We may or may not have gone here twice. But when we weren’t eating and/or dreaming about Figlmuller, we found our way around some of the famed coffee shops in the city to try out some mélanges (a fancy way of saying coffee with steamed milk) and the always fun-to-say combo of “café und kuchen,” or coffee and cake.
My favorite for the coffee and the cake was definitely Café Central. The place boasts that it has been around since the 1800’s and has had a notable crowd of regulars over the years. If you stumbled in for some caffeine in 1913 for instance, there was a decent chance you could listen to Sigmund Freud talk psychology, Adolf Hitler spit nonsense, and Vladimir Lenin and Leon Trotzky discuss a Russian revolution.

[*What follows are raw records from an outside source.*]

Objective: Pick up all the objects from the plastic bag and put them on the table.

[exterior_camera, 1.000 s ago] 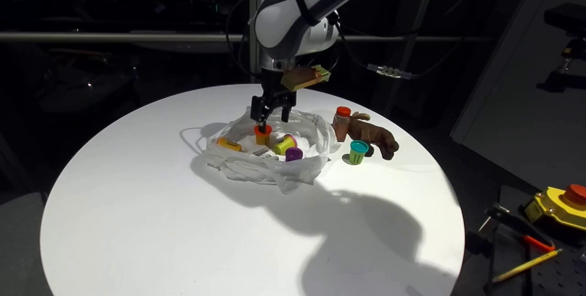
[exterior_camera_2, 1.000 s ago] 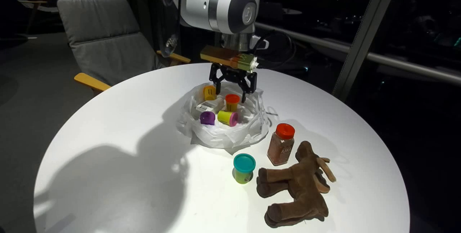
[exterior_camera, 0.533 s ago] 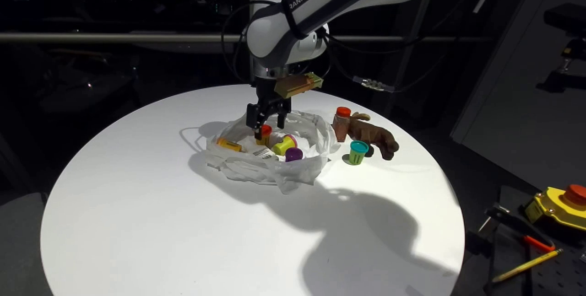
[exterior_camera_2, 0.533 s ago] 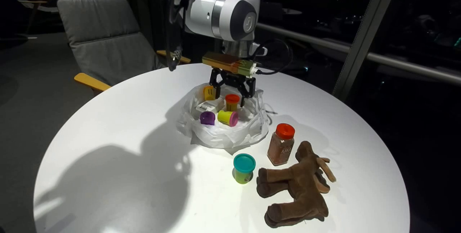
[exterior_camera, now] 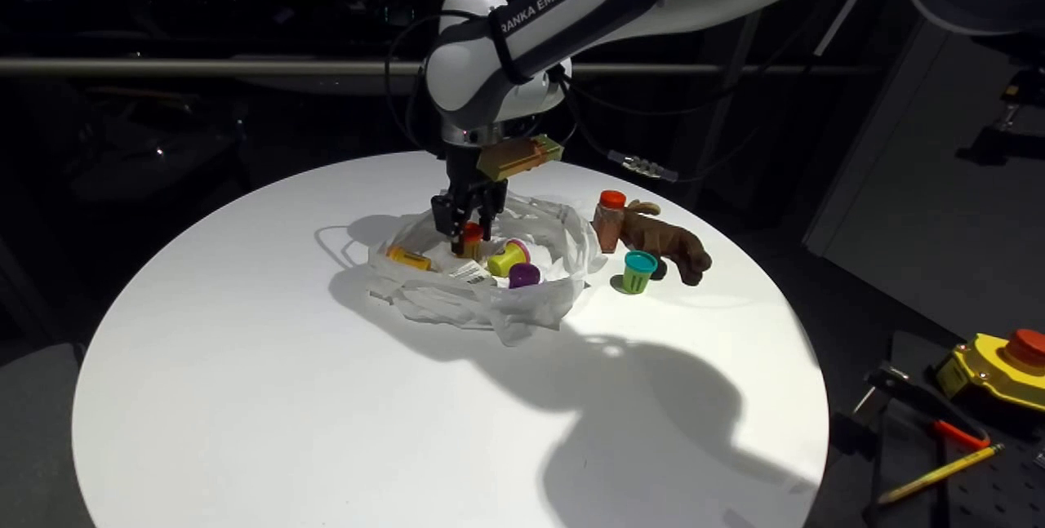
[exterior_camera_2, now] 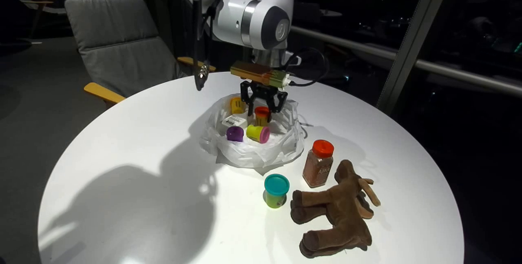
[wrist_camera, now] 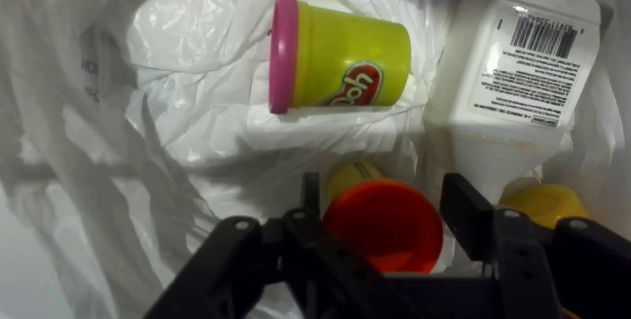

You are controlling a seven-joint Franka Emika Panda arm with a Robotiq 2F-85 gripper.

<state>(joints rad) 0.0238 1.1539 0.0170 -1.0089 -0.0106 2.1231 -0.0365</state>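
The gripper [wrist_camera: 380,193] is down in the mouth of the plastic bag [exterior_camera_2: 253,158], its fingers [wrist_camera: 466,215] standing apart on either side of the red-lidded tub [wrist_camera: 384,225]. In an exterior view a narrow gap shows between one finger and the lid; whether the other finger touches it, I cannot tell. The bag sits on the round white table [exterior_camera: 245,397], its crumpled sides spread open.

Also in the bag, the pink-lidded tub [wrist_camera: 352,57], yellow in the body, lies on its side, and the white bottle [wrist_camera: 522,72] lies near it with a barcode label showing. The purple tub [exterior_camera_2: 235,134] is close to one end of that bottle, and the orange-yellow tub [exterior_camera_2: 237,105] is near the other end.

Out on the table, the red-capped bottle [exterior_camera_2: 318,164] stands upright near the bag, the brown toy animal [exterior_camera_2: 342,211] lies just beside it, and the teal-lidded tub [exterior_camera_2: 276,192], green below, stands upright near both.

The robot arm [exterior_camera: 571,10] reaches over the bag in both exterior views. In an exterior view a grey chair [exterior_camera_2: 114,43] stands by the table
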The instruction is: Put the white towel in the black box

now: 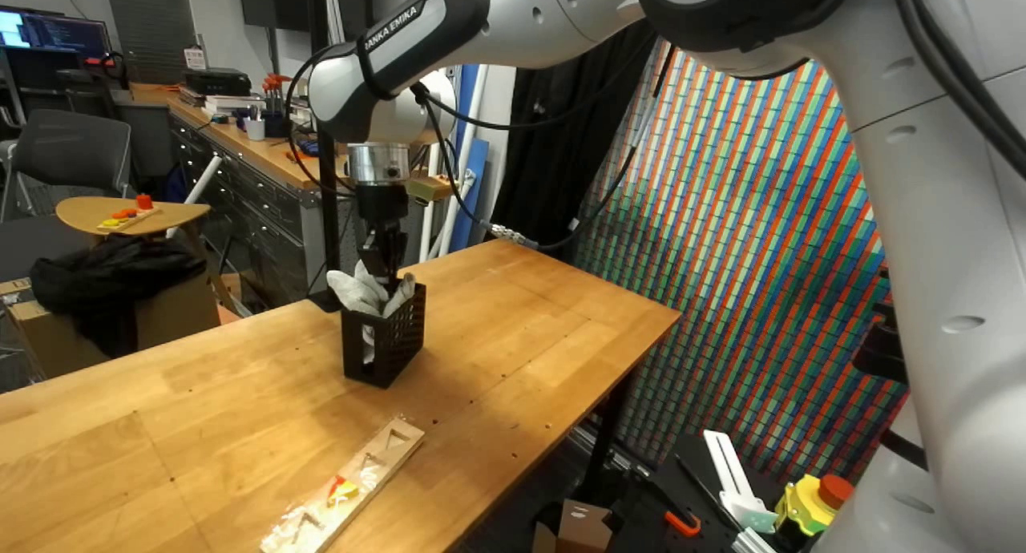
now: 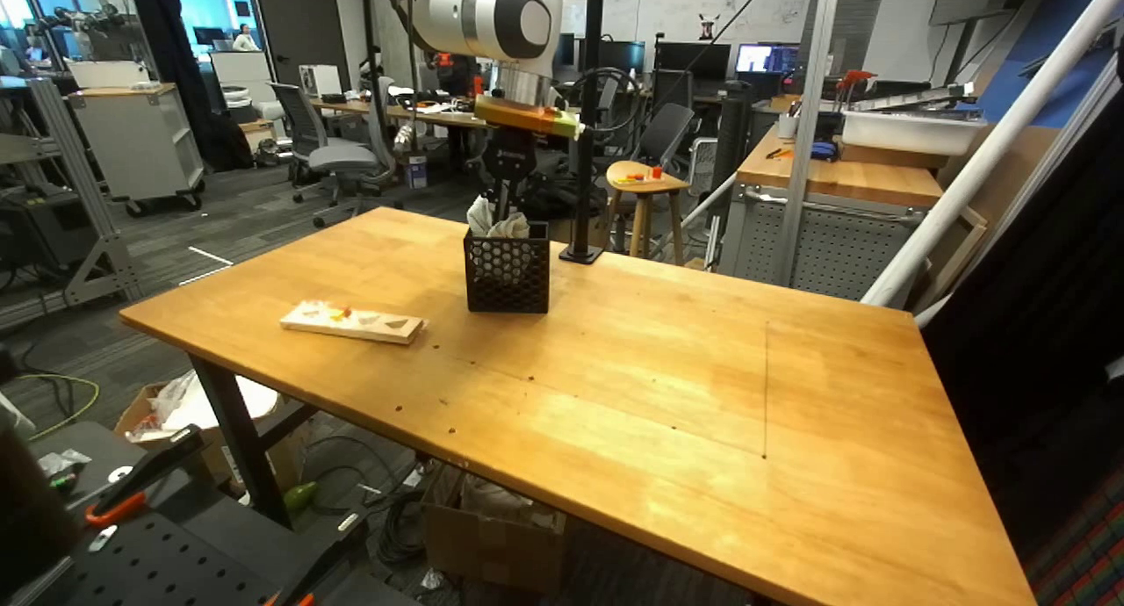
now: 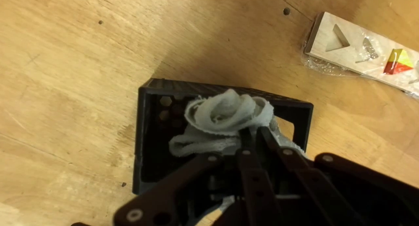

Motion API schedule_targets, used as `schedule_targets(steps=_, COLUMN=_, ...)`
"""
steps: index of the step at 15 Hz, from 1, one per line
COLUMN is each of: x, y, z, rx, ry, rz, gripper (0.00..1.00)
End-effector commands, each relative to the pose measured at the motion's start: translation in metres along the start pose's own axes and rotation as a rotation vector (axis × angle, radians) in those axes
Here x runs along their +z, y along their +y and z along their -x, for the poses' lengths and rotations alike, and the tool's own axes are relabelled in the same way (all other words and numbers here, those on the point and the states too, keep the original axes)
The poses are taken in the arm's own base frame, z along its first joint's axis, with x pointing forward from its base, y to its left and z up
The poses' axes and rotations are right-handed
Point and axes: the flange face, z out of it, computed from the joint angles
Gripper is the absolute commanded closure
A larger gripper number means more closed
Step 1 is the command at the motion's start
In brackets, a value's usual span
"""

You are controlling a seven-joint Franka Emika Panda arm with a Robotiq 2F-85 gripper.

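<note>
Partly above black box (image 3: 140, 137) rim: white towel (image 3: 226, 113), end effector (image 3: 254, 131) clenching it; gap alongside.

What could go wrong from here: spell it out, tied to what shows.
The white towel sticks up past the rim of the black box, so part of it may flop outside once released.
The gripper seems closed on the towel; bunched folds around it could cling and come back out as it lifts.
Opening this close to the walls might nudge the box.
</note>
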Motion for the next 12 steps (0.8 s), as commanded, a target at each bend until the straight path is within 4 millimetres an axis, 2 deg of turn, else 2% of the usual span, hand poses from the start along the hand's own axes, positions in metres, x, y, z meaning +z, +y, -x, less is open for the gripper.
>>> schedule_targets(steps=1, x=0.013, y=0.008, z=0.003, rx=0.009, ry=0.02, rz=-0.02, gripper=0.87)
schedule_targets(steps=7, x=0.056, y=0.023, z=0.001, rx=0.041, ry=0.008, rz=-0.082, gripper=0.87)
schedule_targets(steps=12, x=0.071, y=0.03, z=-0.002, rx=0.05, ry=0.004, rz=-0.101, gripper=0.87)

As for us during our multiple visits to Café Central, we didn’t talk about much other than the spread of kuchen in the place, and mowed through the apfelstreudel, chocolate truffle cake, peanut brittle cake and a couple other slices of heaven that they serve.

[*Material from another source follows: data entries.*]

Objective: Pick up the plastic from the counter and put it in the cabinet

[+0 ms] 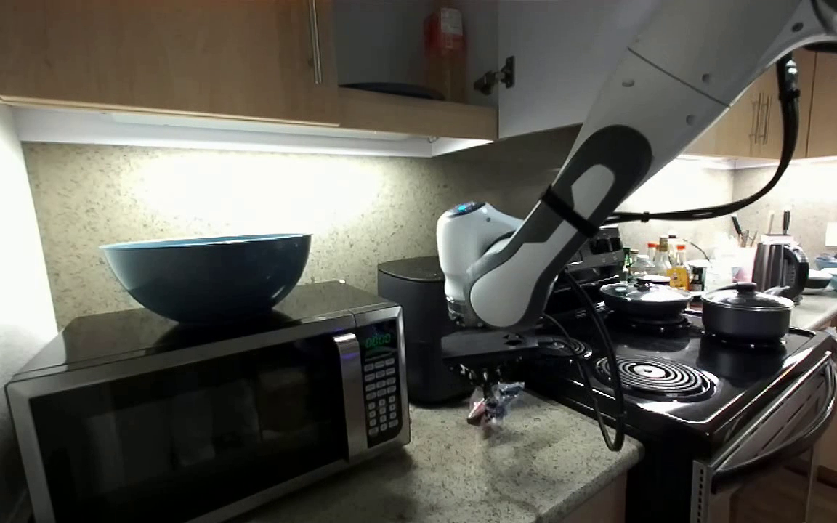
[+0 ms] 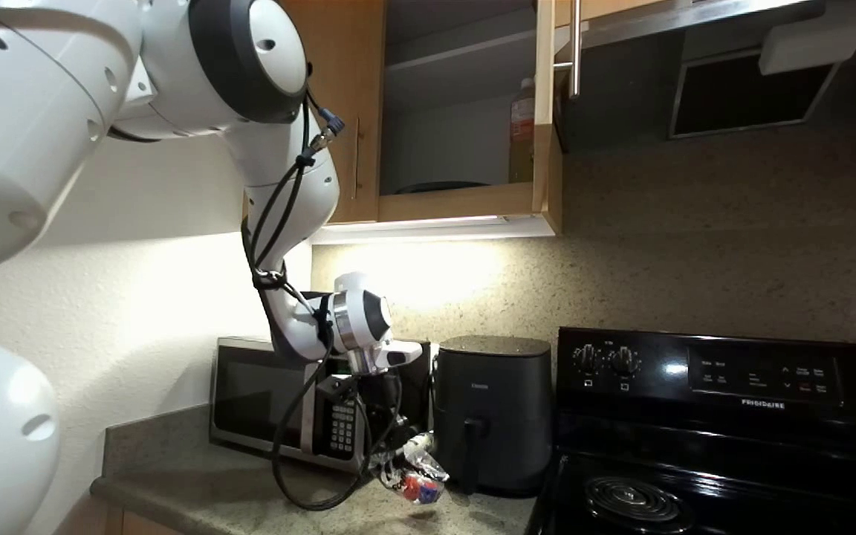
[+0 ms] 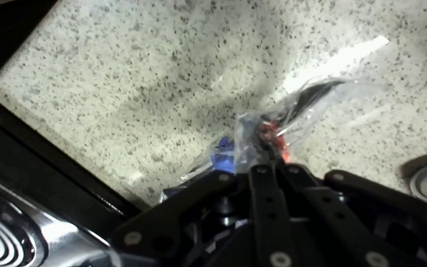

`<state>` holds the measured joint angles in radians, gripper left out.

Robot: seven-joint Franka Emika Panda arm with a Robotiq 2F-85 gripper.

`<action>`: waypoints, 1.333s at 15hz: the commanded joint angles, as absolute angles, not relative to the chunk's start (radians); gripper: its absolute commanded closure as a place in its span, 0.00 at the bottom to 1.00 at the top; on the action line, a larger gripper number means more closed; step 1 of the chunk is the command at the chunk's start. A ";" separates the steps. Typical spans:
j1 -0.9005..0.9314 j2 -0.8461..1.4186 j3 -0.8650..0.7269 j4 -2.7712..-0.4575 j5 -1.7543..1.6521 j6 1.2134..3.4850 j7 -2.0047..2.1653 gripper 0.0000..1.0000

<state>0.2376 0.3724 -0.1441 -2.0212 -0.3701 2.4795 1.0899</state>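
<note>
The plastic is a crumpled clear wrapper with red and blue patches, seen in both exterior views (image 1: 495,403) (image 2: 422,483) and in the wrist view (image 3: 248,142). My gripper (image 3: 274,167) has its fingers closed together on it. The gripper (image 1: 487,379) points down, and the plastic hangs from its tips over the speckled counter (image 1: 491,476), apparently a little above it. The counter also shows in the wrist view (image 3: 154,74). The cabinet (image 1: 418,112) is up on the wall with its door open; it also shows in an exterior view (image 2: 458,200), pale grey inside.
A microwave (image 1: 200,428) with a large blue bowl (image 1: 208,280) on top stands beside the arm. A black air fryer (image 2: 493,416) stands behind the gripper. The stove (image 1: 680,407) adjoins the counter. A bottle (image 2: 522,134) and a dark dish (image 1: 393,90) are in the cabinet.
</note>
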 commanded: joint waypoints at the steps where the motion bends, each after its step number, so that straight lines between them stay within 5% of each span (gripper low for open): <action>1: 0.268 0.191 -0.157 -2.092 -0.488 2.411 1.135 1.00; 10: 0.190 -0.096 0.010 -2.005 -0.837 2.152 1.263 1.00; 20: 0.140 -0.059 0.044 -1.967 -0.850 2.251 1.258 1.00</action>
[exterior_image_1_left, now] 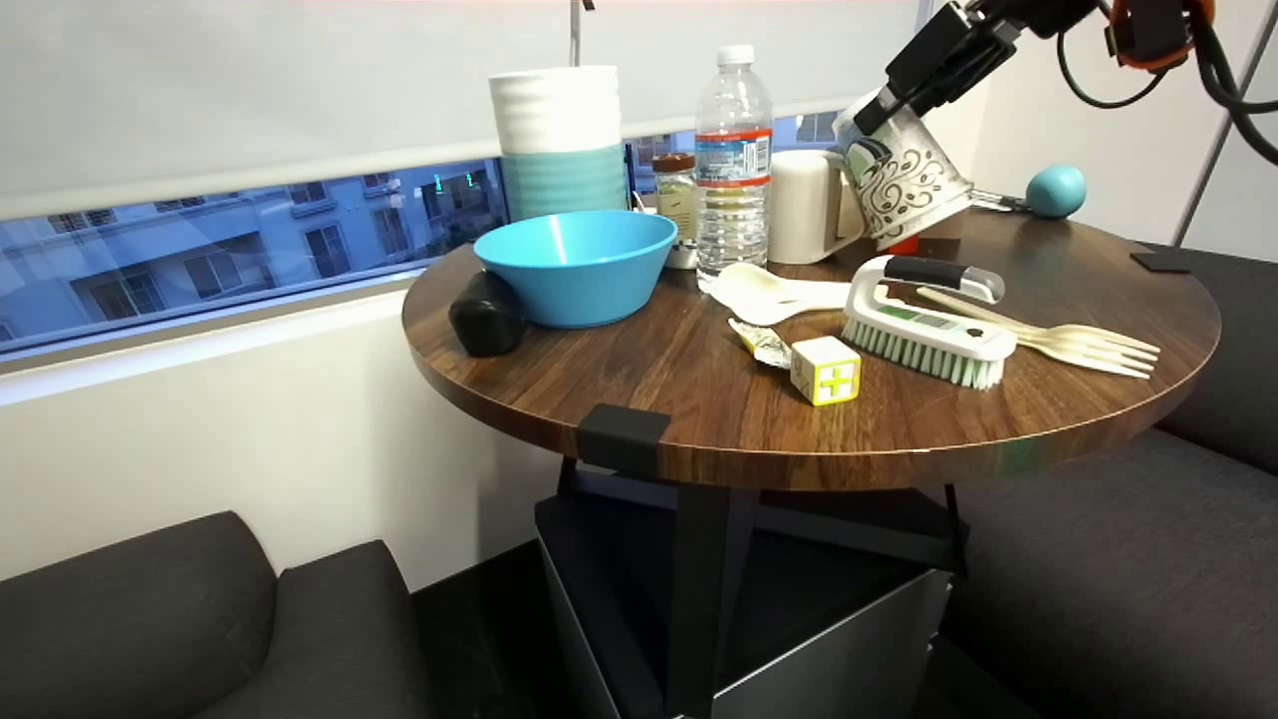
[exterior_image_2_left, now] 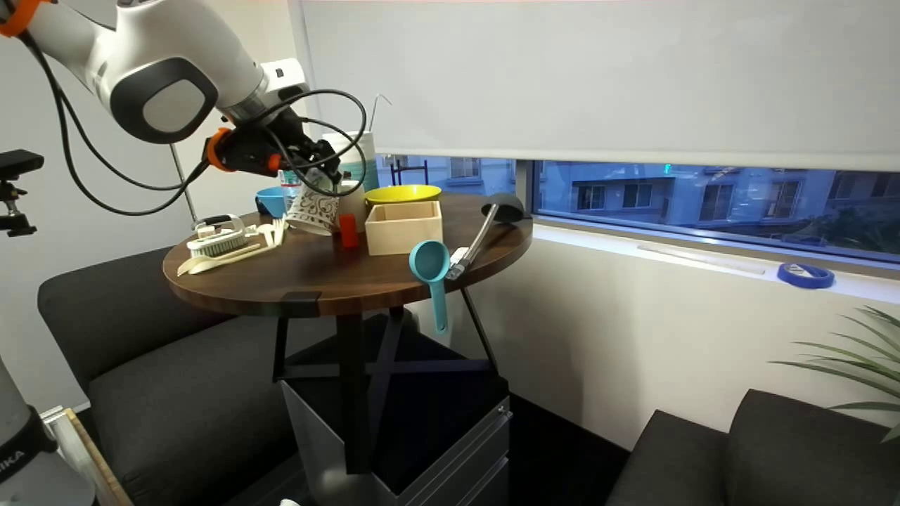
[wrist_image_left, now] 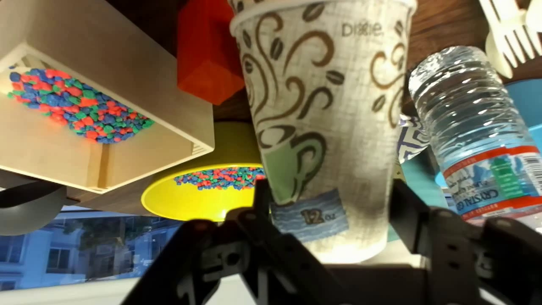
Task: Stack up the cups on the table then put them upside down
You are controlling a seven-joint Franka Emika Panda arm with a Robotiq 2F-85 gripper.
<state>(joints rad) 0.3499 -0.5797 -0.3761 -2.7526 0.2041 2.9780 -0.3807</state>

We also checked out a couple less crowded, but equally renowned (by those who write on the internets at least) spots such as Café Hawelka, Café Demel and Café Pruckel.

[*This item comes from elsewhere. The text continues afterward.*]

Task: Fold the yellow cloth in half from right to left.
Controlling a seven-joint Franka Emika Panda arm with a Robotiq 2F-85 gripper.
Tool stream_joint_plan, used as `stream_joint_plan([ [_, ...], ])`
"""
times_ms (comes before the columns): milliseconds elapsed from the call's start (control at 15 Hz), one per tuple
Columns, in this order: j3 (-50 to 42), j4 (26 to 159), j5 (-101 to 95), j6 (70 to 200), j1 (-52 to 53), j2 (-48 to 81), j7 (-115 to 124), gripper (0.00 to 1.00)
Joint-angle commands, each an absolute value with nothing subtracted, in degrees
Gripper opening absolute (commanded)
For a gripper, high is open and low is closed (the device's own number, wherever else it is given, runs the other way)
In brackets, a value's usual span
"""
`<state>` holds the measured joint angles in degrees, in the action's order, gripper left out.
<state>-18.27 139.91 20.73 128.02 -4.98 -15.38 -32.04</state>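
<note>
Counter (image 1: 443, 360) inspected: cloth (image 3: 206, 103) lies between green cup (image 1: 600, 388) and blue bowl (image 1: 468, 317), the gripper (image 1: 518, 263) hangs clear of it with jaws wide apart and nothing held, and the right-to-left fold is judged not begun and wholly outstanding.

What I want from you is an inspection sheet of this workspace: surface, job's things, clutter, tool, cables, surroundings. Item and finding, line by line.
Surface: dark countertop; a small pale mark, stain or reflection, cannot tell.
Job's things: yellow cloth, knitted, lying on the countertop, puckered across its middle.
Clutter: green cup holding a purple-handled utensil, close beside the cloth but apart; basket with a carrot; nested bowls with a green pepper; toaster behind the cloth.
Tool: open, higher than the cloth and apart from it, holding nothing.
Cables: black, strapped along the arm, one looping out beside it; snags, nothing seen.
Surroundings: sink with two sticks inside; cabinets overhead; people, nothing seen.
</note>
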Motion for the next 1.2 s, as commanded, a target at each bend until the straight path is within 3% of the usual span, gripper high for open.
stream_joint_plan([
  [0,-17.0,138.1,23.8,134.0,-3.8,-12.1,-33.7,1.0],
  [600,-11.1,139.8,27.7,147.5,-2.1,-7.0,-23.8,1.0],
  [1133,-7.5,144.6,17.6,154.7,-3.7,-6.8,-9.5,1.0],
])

So in conclusion, we saw, we experienced, we ate, we drank and we enjoyed. But one last experience that my lovely wife discovered for a quiet night to complete our stay provided the icing on the cake kuchen. Just down the Ringstrasse (the main road that circles the heart of Vienna, and as we discovered, provides a perfect morning running route) from the famed Vienna Opera House is a charming little movie theatre named Burg Kino. And in addition to the current movies they show and promote on the large posters outside (I see you, Matt Damon) twice a week they show an old Orson Wells movie named “The Third Man.” The movie is based in Vienna and is set just after World War II. We don’t pretend to be classic movie buffs, but we were intrigued. We walked in to find the theatre to ourselves after getting tickets. How much were the tickets you ask? I don’t remember exactly. What I do remember is that we got a discount because… wait for it… we’re unemployed. No joke. The friendly faces behind the counter have a soft spot for those fresh out of work. I’m sure there are many other visitors who are unemployed by circumstance, rather than by choice like we are, but nonetheless we were pretty excited about it. (EDITOR’S NOTE: Look, ma! Told you there’d be a payoff!) Shortly after we sat down, the lights dimmed and the black and white film projected in front of us (no previews for the old-timers), making for a cozy old-fashioned date night to wrap a bow on our time in this charming and underrated city.
With little time to plan beforehand, I left feeling like we had seen and done just about everything we’d hope to in five days. We had planned following up Vienna with a couple nights in the quaint mountain town of Hallstatt a few hours west, (EDITOR’S NOTE: In full disclosure, the jaunt to the Austrian countryside had more to do with my vision of spinning in circles, arms raised, belting, “…the HILLS are ALIIIIIIVE” versus any actual historical merit.) however after getting the run-around from a guesthouse we thought we had a room reserved in (pretty sure I called “no take-backs” when she offered our room, but we got the silent treatment from the manager after a follow-up email and phone call to confirm the booking… so that was fun) we decided to maintain our August theme of spontaneous itinerary changes and shifted our focus eastward and booked a train to Budapest.